Riley and Josh, lucky as they were to have two parents who supported them (or, in Riley's case, forced her into) being in this academy, had a rather large allowance from their parents in addition to their school allowance, and they had never felt like they lacked in anything they needed. Riley knew, though, that there were plenty of students who had no families to send them anything, and fully depended on the school's money.

There was no 'tuition' to any of the schools in the academy; each school had their own way of selecting students to be admitted, and the only requirement upon admission was that, after they graduated their certification, they served three years in their program with a similar monthly allowance as pay. After that, they could choose what they wanted to do, and if they chose to stay with their program, they had options to advance positions and were offered a much more lucrative salary. Most of the school's funding came from the government and from private donations.
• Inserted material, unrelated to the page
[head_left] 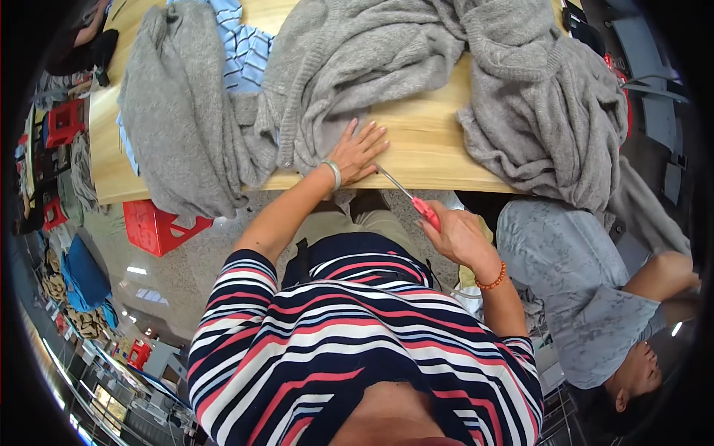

Riley had no doubt that she would be required to stay in her program for as long as possible, that this was her life career path whether she liked it or not. Her mother had chosen this for her long before she had been born.


"I knew you'd get hurt at some point," Maya Hart accused, stopping in her pull-ups and dropping to the ground as soon as Riley took off her jacket. "What happened? Lift more than 15 pounds?"

"95," Riley corrected, and was a little satisfied when Maya's eyes widened just a little bit in surprise before she quickly straightened her expression once again.

"What are you doing in the gym then?" She asked, sitting down to start crunches.

"I told you," Riley reminded her, coming to sit and hold Maya's feet. "We're partners. We're supposed to train together. I'm supposed to get through to you."

"And I told you," Maya returned, grunting as she came up again, her nose two inches from Riley's, "that I don't want to be your partner."

Maya didn't, however, reject Riley's knees pressing on her feet, which Riley took as a small victory.